Where a line below carries the word "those", include it in the count, then give the count alone.
BEGIN
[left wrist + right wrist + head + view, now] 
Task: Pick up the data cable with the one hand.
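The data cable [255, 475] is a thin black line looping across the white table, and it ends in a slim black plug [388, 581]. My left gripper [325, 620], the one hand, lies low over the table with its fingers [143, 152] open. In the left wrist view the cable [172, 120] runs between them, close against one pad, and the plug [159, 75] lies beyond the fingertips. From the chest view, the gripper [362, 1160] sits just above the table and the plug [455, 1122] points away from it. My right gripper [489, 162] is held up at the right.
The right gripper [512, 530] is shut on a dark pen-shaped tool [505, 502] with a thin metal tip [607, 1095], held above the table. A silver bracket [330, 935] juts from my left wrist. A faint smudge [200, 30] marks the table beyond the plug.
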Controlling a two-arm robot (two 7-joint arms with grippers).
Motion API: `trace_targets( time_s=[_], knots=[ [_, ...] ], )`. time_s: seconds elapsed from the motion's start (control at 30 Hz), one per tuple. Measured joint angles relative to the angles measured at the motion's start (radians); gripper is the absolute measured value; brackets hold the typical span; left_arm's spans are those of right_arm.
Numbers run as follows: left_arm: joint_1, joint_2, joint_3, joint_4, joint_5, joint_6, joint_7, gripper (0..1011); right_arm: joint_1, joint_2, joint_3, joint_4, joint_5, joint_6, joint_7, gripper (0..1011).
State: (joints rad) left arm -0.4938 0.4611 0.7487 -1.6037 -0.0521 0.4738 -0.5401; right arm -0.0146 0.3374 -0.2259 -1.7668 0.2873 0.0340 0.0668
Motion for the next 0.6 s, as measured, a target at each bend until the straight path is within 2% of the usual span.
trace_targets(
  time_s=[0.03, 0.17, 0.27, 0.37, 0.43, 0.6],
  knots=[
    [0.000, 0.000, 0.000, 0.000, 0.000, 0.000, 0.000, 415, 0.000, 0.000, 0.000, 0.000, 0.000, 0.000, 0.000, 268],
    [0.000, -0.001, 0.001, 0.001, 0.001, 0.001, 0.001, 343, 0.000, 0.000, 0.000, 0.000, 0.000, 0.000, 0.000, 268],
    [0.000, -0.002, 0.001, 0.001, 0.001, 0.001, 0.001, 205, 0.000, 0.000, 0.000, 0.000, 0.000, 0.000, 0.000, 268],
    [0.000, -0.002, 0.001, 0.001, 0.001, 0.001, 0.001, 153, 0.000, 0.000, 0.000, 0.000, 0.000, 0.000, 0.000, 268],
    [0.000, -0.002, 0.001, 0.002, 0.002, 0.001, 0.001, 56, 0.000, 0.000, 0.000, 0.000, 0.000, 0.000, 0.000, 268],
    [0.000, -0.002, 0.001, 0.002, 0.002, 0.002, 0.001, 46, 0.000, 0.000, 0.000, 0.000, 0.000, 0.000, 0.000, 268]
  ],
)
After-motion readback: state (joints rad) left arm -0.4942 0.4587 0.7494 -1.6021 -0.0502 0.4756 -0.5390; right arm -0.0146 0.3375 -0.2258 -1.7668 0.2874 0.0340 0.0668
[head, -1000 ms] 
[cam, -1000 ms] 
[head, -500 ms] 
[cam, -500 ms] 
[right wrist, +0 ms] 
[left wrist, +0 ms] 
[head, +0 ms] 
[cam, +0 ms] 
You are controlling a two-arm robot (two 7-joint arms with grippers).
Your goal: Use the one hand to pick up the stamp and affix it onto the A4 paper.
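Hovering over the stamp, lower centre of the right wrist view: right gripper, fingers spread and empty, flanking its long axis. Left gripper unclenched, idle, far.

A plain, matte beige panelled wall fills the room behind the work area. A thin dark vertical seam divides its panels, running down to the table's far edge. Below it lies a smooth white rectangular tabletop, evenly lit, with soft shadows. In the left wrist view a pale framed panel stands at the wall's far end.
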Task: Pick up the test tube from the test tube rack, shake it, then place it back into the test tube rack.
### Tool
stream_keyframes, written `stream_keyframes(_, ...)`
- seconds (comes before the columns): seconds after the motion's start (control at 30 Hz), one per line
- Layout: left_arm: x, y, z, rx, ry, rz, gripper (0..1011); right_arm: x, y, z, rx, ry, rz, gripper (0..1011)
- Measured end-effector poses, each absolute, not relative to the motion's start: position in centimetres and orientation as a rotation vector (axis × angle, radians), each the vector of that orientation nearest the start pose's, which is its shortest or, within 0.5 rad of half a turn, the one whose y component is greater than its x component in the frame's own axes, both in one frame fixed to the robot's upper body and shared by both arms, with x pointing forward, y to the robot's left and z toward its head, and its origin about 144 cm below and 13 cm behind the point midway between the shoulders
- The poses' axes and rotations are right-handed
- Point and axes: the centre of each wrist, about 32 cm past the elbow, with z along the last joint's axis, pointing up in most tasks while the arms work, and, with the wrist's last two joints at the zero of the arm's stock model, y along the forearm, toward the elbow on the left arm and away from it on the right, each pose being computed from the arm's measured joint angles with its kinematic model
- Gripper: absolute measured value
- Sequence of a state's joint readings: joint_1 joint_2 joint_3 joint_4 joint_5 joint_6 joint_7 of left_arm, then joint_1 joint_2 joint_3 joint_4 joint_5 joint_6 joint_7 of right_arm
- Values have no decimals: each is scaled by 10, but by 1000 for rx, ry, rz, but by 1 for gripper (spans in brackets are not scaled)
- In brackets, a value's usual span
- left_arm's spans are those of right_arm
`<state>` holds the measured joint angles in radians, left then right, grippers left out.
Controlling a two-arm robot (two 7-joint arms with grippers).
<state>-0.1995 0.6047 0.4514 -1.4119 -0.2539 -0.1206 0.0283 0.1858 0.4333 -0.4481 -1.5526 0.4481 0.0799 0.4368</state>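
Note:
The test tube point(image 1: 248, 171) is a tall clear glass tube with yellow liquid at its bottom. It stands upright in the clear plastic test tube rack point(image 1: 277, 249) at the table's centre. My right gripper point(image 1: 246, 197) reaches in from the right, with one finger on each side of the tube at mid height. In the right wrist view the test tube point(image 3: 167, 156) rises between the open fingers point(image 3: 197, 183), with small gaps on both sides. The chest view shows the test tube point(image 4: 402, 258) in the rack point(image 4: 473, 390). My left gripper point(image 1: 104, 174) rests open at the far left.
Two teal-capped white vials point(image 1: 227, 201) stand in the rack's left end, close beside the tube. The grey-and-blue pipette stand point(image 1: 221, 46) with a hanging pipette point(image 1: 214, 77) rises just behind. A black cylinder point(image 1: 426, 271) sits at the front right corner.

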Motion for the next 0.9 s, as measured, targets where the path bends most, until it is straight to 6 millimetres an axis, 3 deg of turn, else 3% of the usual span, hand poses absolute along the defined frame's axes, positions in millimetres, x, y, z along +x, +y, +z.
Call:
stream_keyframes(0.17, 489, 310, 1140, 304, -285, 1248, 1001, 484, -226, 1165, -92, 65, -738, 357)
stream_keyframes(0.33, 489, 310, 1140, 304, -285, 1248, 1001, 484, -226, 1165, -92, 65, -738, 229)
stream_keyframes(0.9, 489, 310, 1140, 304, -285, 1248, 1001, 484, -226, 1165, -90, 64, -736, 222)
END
Solved problem. 2